ゼメル・ヌゲ(その冒頭の歌詞から「ハティシュマァ・コリー」としても知られている)は女流詩人ラヘル(1890-1931)によるもので、1920年代に書かれました。ヘブライ語詩の代表のひとつとされています。2009年、シュムリク・クラウスによる作曲で国の歌の第16位に選ばれています。
 1913年、フランスのトゥールーズ大学で農業を学ぶためにラヘルはイスラエルの地(当時はまだ独立前の入植と開拓の時代:オスマントルコ領)を離れました。大学で技術者として講義を受け持っていたミハエル・ブルンシュタインと出会い、恋に落ちます。一時は結婚も考えていました。翌年、第一次世界大戦の勃発で学業が中断され、ロシアの父親のもとに戻り、孤児院で働きました。大戦後、イスラエルに戻りましたが、ブルンシュタインは彼女と行動を共にすることを断り、ロシアに残ることにしました。その後ラヘルは亡くなるまで彼に会うことはありませんでした。
 イスラエルに帰還してまもなくラヘルは結核に罹患し、(感染を恐れた他のメンバーたちから)キブツ(開拓農村)・デガニヤを去ることを求められます。当時 彼女はそのキブツにメンバーの一人として住み働いていました。彼女はツファットの病院に入院、その後テル・アヴィヴに滞在、そこで「ゼメル・ヌゲ」(ハティシュマァ・コリー)の詩を書き記しました。

ラヘル
 作者自身の名前であると同時に、旧約聖書中の人物ラヘル(ラケル)も指しています。

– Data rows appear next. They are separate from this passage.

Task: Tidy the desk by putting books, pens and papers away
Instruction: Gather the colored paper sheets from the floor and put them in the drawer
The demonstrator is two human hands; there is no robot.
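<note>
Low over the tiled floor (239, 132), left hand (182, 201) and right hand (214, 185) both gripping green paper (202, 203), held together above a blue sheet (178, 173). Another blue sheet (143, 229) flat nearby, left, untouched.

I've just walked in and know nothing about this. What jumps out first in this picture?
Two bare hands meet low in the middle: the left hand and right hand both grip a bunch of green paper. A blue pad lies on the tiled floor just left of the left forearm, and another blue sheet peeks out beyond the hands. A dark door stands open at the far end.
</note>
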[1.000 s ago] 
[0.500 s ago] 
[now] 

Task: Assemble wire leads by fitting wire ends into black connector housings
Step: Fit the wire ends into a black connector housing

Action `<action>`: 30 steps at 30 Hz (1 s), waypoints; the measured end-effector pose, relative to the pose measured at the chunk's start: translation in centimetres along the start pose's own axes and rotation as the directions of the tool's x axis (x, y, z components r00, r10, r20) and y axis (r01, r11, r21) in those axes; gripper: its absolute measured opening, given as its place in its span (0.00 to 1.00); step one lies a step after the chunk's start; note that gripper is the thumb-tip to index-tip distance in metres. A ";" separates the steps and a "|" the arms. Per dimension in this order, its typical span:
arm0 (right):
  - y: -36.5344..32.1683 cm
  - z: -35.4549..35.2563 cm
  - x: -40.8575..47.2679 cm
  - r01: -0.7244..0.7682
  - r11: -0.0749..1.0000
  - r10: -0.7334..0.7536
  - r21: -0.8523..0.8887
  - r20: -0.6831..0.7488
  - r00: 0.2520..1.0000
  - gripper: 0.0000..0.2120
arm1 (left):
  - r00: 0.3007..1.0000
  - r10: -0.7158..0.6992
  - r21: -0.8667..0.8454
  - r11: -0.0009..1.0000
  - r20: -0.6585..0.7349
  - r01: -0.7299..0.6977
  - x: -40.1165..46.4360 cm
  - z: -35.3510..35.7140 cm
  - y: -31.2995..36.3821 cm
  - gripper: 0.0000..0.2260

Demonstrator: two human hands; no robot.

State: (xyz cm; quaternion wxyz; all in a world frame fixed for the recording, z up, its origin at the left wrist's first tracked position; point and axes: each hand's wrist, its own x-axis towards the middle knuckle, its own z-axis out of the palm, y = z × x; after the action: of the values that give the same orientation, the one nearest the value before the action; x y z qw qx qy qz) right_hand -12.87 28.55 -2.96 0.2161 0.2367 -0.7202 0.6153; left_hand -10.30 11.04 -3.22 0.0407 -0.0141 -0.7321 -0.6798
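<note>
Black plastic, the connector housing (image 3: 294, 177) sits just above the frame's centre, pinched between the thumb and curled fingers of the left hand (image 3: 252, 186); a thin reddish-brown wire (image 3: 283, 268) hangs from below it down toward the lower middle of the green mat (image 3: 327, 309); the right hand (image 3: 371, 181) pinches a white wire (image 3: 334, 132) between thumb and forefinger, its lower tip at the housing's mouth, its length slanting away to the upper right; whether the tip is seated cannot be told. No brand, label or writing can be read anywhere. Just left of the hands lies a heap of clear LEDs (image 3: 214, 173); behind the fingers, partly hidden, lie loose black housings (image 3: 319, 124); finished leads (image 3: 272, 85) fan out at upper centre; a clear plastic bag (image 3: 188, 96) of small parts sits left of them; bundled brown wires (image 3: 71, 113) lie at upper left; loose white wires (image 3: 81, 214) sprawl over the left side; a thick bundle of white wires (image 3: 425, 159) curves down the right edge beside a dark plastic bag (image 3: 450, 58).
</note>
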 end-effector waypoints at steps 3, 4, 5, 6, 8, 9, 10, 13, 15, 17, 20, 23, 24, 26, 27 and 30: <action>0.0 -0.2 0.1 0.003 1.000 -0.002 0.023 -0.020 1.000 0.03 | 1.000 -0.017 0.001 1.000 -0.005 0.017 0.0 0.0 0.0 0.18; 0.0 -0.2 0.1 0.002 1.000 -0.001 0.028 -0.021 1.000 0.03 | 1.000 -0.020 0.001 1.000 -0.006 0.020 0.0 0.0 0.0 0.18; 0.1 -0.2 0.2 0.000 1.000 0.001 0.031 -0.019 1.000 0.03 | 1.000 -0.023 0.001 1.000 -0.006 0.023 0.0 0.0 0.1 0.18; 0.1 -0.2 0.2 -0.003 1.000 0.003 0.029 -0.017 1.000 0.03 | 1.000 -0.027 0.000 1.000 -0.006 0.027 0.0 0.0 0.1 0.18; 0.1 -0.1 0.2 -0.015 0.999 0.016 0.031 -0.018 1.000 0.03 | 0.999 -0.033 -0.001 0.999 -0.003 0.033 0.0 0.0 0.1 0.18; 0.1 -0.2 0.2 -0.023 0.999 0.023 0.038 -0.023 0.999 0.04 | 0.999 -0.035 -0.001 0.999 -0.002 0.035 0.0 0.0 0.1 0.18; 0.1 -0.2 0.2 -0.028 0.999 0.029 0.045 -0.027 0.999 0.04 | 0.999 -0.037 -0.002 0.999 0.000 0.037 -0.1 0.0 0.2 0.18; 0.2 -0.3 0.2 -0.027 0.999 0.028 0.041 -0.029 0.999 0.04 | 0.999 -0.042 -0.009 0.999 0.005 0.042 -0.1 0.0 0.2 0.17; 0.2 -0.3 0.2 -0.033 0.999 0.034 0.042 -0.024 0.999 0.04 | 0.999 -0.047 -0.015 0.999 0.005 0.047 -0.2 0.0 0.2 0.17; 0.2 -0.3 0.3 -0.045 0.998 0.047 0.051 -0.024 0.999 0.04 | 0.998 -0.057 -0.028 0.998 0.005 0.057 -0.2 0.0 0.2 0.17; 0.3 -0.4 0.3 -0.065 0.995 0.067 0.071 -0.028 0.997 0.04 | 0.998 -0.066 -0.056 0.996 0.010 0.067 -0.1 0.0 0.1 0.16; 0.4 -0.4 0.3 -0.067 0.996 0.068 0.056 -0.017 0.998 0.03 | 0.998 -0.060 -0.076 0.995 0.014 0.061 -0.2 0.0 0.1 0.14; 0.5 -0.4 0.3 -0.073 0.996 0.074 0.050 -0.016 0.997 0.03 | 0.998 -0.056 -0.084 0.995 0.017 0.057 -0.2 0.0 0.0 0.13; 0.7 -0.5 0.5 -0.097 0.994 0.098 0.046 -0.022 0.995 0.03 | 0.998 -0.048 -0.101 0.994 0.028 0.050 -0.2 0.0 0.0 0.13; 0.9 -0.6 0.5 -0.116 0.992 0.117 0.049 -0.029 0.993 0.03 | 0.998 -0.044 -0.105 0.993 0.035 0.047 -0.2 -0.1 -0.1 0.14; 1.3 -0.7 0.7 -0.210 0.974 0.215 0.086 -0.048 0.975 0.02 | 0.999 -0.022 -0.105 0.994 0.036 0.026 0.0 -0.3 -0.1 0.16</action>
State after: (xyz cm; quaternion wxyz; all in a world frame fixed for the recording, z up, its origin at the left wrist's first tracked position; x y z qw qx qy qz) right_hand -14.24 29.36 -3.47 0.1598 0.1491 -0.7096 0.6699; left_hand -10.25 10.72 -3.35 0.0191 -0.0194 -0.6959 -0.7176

ラヘルはユダヤ民族の始祖である3人の族長のうちの一人ヤァコヴの妻(姉のレアも先にヤァコヴと結婚)となった人物で、ヤァコヴはラヘルとの結婚を承諾してもらうために叔父であるラバンのもとで羊飼いとして働いたと記されています。(旧約聖書『創世記』)
 ヤァコヴは最初からラヘルを妻に望んでおり、ラバンからその見返りに7年間の労働を求められました。ヤァコヴにも、もちろんラヘルにとっても長い時間であったことでしょう。
 晴れて結婚式を迎えたとき相手が姉のレアであることに気づきました。「姉から先に嫁ぐというこの地方の習慣があるから」とラバンから説得されたヤァコヴは、一週間後 妹のラヘルも妻に迎え、しかたなくもう7年間、つまり合計14年間 叔父のために働いたそうです。
 ヤァコヴにはレアとラヘル、他の二人の妻によって12人の息子と1人の娘を設けました。ヤァコヴは父イツハク(イサク)、祖父アブラハムとともにユダヤ民族の父祖と称されています。

踊り方の参考にトゥヴィア・ティシュレル氏振付
  התשמע קולי Tuvia Tishler 2003

イスラエルダンスを踊る会でよくかかる曲「Sham Harei Golan」の歌詞も女流詩人ラヘルの作です。